Task to carry out -> Whatever the listing holds, output it without alteration.

Input material ->
=-=-=-=-=

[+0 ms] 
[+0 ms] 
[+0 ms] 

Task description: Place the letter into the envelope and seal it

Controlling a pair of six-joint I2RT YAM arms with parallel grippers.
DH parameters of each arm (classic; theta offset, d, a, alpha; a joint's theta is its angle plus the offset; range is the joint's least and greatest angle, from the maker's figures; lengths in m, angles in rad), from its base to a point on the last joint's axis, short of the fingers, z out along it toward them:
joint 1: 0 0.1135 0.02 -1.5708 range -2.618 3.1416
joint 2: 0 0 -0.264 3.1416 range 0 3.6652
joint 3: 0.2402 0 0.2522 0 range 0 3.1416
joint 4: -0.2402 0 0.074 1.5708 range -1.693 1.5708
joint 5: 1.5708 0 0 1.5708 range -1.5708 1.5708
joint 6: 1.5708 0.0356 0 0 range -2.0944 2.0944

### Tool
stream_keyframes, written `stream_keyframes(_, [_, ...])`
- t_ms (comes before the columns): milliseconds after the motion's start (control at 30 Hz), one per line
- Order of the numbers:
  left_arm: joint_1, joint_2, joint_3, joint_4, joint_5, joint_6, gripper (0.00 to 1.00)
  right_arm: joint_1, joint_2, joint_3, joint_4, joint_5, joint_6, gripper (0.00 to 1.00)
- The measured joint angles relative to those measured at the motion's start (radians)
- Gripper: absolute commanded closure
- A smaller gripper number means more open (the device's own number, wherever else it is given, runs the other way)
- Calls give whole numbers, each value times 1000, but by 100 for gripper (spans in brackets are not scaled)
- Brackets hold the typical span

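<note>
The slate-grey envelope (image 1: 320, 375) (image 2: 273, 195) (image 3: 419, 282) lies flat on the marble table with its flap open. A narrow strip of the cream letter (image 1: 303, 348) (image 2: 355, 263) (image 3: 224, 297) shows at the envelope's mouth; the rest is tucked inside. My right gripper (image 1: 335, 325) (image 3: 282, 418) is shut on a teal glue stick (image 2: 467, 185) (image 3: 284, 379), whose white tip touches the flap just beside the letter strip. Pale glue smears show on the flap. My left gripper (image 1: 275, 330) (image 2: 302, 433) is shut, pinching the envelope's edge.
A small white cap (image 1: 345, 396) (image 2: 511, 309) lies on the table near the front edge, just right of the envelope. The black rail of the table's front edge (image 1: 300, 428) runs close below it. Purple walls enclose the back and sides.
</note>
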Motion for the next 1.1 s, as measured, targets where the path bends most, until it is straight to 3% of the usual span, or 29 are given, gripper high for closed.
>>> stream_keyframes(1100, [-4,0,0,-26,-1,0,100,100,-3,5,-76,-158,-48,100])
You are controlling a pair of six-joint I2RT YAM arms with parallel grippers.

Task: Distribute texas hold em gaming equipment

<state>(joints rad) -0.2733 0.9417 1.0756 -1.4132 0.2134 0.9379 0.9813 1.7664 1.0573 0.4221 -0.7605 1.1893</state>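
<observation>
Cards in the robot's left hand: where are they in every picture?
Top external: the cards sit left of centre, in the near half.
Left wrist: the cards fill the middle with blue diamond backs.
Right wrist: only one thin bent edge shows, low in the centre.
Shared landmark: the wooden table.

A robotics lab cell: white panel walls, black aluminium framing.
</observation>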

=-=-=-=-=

Result ->
[+0 ms] 
[+0 ms] 
[+0 ms] 

Task description: Place the letter into the envelope and seal it

Controlling a pair of six-joint I2RT YAM arms with parallel grippers.
DH parameters of each arm (classic; theta offset, d, a, alpha; a joint's theta is its angle plus the offset; range is the joint's least and greatest angle, from the maker's figures; lengths in m, angles in rad), from its base to a point on the last joint's axis, short of the fingers, z out along it toward them:
joint 1: 0 0.1135 0.02 -1.5708 range -2.618 3.1416
joint 2: 0 0 -0.264 3.1416 range 0 3.6652
joint 3: 0.2402 0 0.2522 0 range 0 3.1416
joint 4: -0.2402 0 0.074 1.5708 range -1.693 1.5708
joint 5: 1.5708 0 0 1.5708 range -1.5708 1.5708
joint 6: 1.5708 0.0356 0 0 range -2.0944 2.0944

### Tool
stream_keyframes, written `stream_keyframes(_, [_, ...])`
- t_ms (comes before the columns): milliseconds after the motion's start (control at 30 Hz), one per line
- Order of the numbers:
  left_arm: joint_1, joint_2, joint_3, joint_4, joint_5, joint_6, gripper (0.00 to 1.00)
  right_arm: joint_1, joint_2, joint_3, joint_4, joint_5, joint_6, gripper (0.00 to 1.00)
- The measured joint angles relative to those measured at the motion's start (radians)
- Gripper: absolute commanded closure
- A smaller gripper number means more open (the device's own number, wherever else it is given, runs the other way)
- Calls give whole numbers, each value times 1000, but by 100 for gripper (spans in brackets are not scaled)
- Brackets hold the typical span

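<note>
The slate-grey envelope (image 1: 320, 375) (image 2: 273, 195) (image 3: 419, 282) lies flat on the marble table with its flap open. A narrow strip of the cream letter (image 1: 303, 348) (image 2: 355, 263) (image 3: 224, 297) shows at the envelope's mouth; the rest is tucked inside. My right gripper (image 1: 335, 325) (image 3: 282, 418) is shut on a teal glue stick (image 2: 467, 185) (image 3: 284, 379), whose white tip touches the flap just beside the letter strip. Pale glue smears show on the flap. My left gripper (image 1: 275, 330) (image 2: 302, 433) is shut, pinching the envelope's edge.
A small white cap (image 1: 345, 396) (image 2: 511, 309) lies on the table near the front edge, just right of the envelope. The black rail of the table's front edge (image 1: 300, 428) runs close below it. Purple walls enclose the back and sides.
</note>
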Motion for the next 1.1 s, as measured, targets where the path bends most, until it is straight to 3% of the usual span, or 29 are given, gripper high for closed.
>>> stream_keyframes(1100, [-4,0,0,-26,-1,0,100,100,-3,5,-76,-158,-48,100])
You are controlling a pair of six-joint I2RT YAM arms with parallel grippers.

Task: Distribute texas hold em gaming equipment

<state>(joints rad) -0.2733 0.9417 1.0756 -1.4132 0.2134 0.9379 0.9813 1.7664 1.0573 0.4221 -0.7605 1.1893</state>
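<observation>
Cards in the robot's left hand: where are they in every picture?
Top external: the cards sit left of centre, in the near half.
Left wrist: the cards fill the middle with blue diamond backs.
Right wrist: only one thin bent edge shows, low in the centre.
Shared landmark: the wooden table.

A robotics lab cell: white panel walls, black aluminium framing.
</observation>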

The answer given here is complete.